◆ Task description ◆
The lines to copy are those with "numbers" in them. Pull each one from the entries below.

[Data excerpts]
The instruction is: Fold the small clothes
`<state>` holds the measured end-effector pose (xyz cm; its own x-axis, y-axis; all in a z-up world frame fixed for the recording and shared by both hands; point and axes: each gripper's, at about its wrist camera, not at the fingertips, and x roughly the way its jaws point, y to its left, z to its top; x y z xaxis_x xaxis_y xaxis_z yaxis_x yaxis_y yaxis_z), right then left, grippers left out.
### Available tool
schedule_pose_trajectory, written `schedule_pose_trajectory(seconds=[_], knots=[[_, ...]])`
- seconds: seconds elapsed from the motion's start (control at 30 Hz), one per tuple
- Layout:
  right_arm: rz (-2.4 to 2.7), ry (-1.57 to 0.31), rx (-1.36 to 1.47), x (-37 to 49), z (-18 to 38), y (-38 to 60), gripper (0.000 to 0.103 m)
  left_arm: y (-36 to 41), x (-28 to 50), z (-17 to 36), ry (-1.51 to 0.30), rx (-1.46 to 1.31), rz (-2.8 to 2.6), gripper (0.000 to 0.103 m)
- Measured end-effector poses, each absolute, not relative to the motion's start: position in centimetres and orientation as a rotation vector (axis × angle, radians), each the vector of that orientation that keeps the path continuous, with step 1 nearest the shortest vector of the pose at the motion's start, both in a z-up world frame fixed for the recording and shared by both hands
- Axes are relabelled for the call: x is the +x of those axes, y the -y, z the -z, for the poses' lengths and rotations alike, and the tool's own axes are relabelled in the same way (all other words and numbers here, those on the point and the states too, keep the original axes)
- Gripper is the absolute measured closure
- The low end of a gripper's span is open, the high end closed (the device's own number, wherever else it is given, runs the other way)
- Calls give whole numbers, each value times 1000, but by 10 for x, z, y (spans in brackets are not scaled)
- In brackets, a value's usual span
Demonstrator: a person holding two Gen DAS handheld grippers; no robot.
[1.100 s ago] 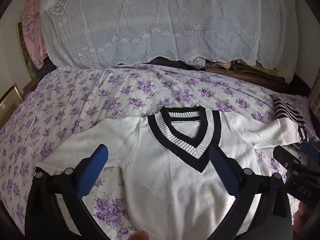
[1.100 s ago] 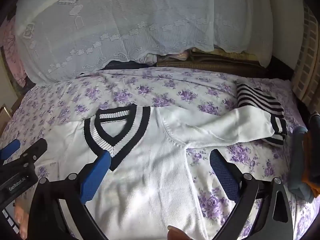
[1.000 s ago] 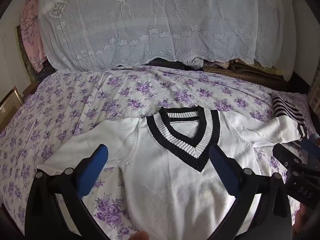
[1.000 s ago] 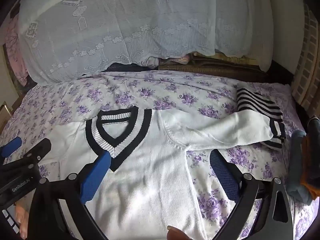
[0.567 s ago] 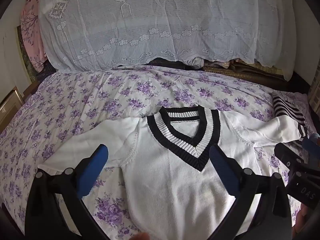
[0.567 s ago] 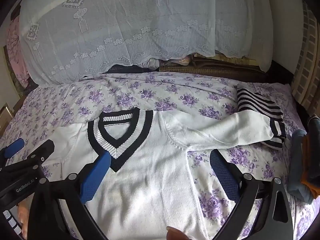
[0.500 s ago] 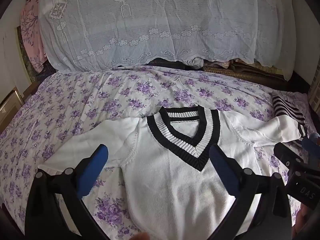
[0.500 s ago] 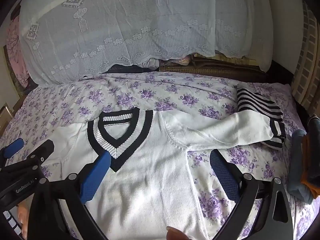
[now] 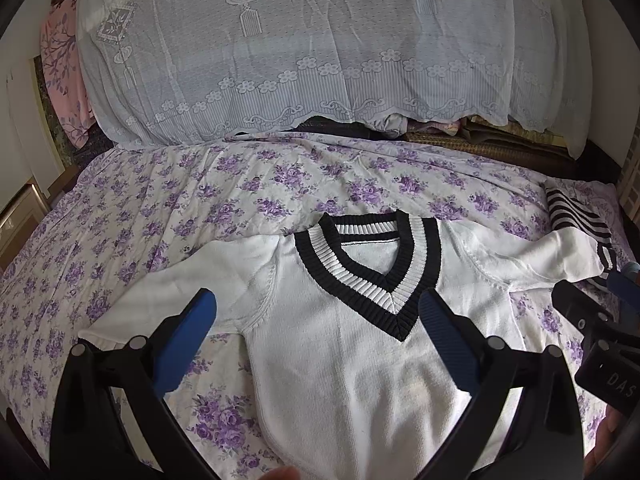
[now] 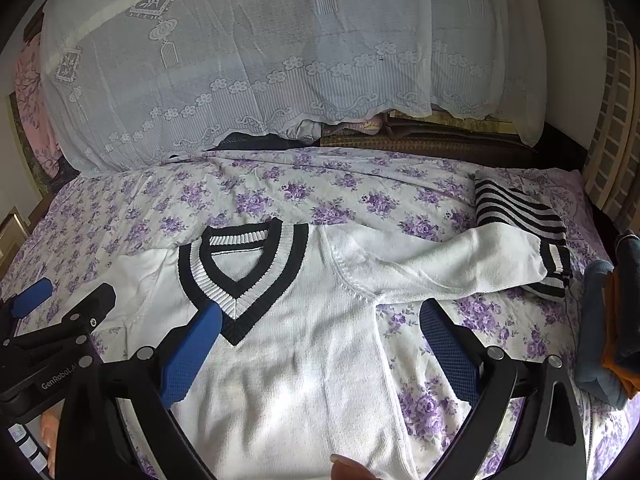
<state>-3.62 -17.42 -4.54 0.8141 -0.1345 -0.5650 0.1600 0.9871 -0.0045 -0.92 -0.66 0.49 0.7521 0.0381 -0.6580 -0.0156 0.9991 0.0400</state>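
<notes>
A small white knit sweater [image 9: 352,360] [image 10: 288,360] with a black-and-white V-neck collar [image 9: 372,264] [image 10: 240,268] lies flat, front up, on the purple-flowered bedsheet [image 9: 168,216] [image 10: 280,196]. Both sleeves are spread out; the right sleeve [image 10: 440,264] ends in a striped cuff near a striped folded garment [image 10: 516,208]. My left gripper [image 9: 316,312] hovers open above the sweater's chest and left sleeve, holding nothing. My right gripper [image 10: 320,324] hovers open above the sweater's right side, also empty. Each gripper shows at the edge of the other's view.
A tall heap under a white lace cover [image 9: 320,48] [image 10: 260,52] fills the back of the bed. Folded blue and orange clothes [image 10: 612,320] sit at the right edge. Pink cloth [image 9: 64,72] hangs at the far left. A fingertip [image 10: 348,468] shows at the bottom.
Both views have shifted only slightly; the right gripper's view has drifted a little so the sweater sits marginally to the right. The sweater and both grippers' jaws are unchanged.
</notes>
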Motion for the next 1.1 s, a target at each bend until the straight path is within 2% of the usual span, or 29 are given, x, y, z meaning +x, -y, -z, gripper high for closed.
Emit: schedule_pose_trajectory(seconds=[1.1], knots=[[152, -598, 47, -38, 43, 173, 3, 6, -10, -4, -722, 37, -32, 4]])
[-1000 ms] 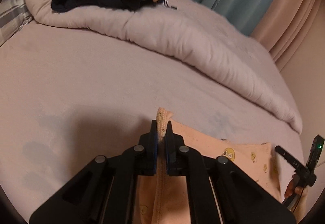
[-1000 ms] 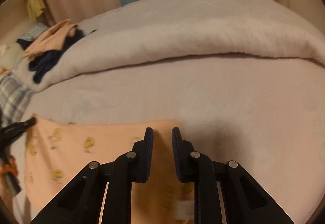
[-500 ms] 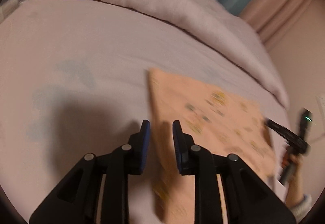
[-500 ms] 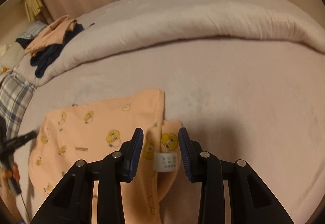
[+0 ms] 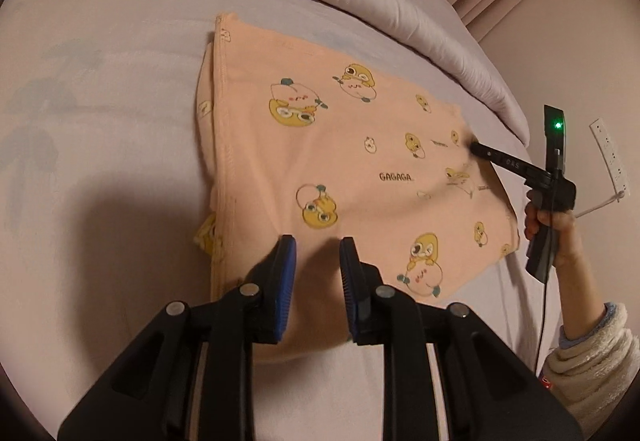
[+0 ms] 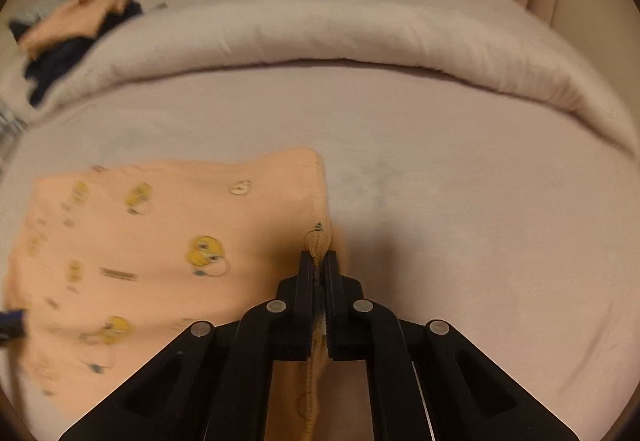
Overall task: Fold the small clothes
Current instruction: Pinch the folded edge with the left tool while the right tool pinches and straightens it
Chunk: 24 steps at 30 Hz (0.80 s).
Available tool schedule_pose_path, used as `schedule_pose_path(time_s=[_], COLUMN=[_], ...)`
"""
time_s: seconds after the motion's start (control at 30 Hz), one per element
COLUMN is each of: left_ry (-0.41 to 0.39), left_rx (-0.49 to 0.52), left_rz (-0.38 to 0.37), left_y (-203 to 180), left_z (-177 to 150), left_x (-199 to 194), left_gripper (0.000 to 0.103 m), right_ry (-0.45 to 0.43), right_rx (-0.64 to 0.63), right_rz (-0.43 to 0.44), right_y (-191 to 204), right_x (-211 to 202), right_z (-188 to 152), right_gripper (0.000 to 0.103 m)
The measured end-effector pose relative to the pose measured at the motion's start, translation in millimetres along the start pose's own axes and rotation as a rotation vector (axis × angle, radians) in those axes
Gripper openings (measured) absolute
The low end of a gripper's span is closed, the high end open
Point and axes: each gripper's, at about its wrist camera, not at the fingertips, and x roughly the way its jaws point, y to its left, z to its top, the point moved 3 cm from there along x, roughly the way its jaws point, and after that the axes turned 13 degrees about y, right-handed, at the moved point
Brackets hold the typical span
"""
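Note:
An orange child's garment (image 5: 360, 145) printed with yellow ducks lies flat and folded on the pale bed sheet (image 5: 100, 81). My left gripper (image 5: 317, 245) hovers over the garment's near edge, jaws apart, with cloth showing below the gap and nothing pinched. In the right wrist view my right gripper (image 6: 318, 259) is shut on the stitched hem at the garment's (image 6: 160, 233) right edge. From the left wrist view the right gripper (image 5: 476, 150) reaches the garment's far right side, held by a hand (image 5: 560, 233) in a fluffy sleeve.
A rolled-back duvet (image 6: 320, 29) runs along the far side of the bed. A pile of dark and orange clothes (image 6: 68, 29) sits on its left end. Curtains hang behind, and a wall socket (image 5: 608, 153) is at the right. Bare sheet (image 6: 480, 221) lies to the right of the garment.
My left gripper let go of the hem and swung over the garment, which now lies flat. My right gripper's jaws widened over the labelled hem, then closed on it.

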Motion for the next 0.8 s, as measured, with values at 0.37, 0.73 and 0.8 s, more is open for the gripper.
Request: schedule_pose_path(time_s=[0.37,0.73,0.8], left_ry=[0.023,0.002,-0.017], left_rx=[-0.005,-0.045,-0.042], left_rz=[0.012,0.033,0.046], left_y=[0.6,-6.5,-10.7], left_z=[-21.9,-43.3,-51.8], left_x=[-0.7,-10.2,-16.9], left_gripper=[0.022,0.024,0.036], right_ry=[-0.054,-0.007,-0.023], right_rx=[-0.091,0.060,0.091], right_rz=[0.160,0.151,0.201], right_y=[23.1,-34.7,-40.8], right_x=[-43.8,-42.7,-52.6], right_z=[-62.5,-113.9,-121.9], right_gripper=[0.005,0.048,0.048])
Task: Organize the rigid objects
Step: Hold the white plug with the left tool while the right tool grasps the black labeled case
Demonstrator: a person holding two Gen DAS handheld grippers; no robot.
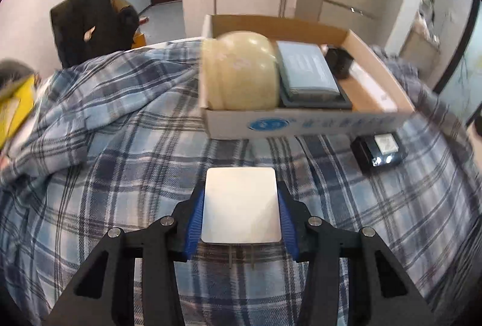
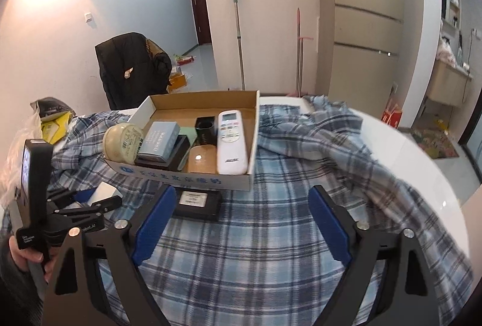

◆ Worked solution ◆
- Axes are relabelled for the call: x is the +x of those axes, y the -y, z the -z, for the poses' lengths and rotations alike, and the tool's own axes are relabelled in the same way (all other words and numbers here, those on the point and the states too, keep the original axes)
- Calls give whole numbers, each value times 1000, but by 10 for x, z, y (spans in brackets are not scaled)

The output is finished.